When the line containing "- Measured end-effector" appears in the data below, begin copying there and stop only after the line containing "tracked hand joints".
○ ○ ○ ○
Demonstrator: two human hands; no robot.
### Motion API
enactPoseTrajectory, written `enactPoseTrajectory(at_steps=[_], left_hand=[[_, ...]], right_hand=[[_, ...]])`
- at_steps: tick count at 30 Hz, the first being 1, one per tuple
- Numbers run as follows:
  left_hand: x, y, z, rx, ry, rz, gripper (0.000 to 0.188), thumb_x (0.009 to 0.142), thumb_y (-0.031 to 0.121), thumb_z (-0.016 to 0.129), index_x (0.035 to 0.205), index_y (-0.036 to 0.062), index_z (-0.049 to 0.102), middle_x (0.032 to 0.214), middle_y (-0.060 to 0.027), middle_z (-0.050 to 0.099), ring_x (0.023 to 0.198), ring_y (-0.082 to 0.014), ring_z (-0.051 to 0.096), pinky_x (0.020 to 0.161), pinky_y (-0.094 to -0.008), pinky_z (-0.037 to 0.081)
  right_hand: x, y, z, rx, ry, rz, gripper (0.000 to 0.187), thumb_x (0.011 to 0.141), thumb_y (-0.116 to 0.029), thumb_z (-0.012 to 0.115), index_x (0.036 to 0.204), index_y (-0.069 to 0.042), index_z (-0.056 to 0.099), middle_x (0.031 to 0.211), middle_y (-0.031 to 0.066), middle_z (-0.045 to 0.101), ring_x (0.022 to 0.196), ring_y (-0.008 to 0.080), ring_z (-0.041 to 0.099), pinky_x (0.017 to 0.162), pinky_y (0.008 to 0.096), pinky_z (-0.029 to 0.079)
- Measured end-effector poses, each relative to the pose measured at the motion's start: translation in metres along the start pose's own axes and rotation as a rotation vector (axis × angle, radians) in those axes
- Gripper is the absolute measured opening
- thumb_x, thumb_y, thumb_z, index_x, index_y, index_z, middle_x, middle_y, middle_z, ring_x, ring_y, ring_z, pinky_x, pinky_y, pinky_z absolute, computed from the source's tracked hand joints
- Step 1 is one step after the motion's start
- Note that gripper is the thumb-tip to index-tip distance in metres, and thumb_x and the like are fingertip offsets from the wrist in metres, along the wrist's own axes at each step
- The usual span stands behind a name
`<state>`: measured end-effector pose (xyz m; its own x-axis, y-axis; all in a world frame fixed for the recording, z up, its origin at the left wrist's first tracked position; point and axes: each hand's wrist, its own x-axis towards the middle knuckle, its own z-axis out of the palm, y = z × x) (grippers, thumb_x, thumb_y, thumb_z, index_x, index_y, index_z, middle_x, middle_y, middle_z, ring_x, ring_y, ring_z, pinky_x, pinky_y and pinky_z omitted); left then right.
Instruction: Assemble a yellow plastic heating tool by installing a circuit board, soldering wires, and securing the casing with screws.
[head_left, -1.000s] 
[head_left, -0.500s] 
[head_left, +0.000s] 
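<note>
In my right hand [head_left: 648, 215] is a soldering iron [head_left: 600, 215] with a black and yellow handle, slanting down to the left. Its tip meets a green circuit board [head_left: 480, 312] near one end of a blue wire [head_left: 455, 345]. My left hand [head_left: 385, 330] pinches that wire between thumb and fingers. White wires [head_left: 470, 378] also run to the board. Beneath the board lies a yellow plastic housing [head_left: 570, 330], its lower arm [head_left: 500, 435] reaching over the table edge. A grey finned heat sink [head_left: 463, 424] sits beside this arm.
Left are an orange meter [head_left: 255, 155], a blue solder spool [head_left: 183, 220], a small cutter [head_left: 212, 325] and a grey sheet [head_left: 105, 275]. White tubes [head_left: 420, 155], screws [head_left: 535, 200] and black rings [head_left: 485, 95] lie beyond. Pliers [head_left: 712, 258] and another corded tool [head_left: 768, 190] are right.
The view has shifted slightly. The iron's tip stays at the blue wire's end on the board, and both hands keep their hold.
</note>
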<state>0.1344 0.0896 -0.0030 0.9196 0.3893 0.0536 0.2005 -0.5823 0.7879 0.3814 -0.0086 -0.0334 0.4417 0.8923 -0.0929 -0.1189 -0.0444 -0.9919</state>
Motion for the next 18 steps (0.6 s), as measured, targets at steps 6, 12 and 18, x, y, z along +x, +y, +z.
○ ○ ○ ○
● **ANSWER TO THE PROBLEM**
- Measured end-effector poses, each relative to the pose measured at the motion's start: translation in metres along the start pose's own axes and rotation as a rotation vector (axis × angle, radians) in those axes
- Gripper is the absolute measured opening
- thumb_x, thumb_y, thumb_z, index_x, index_y, index_z, middle_x, middle_y, middle_z, ring_x, ring_y, ring_z, pinky_x, pinky_y, pinky_z absolute, computed from the source's tracked hand joints

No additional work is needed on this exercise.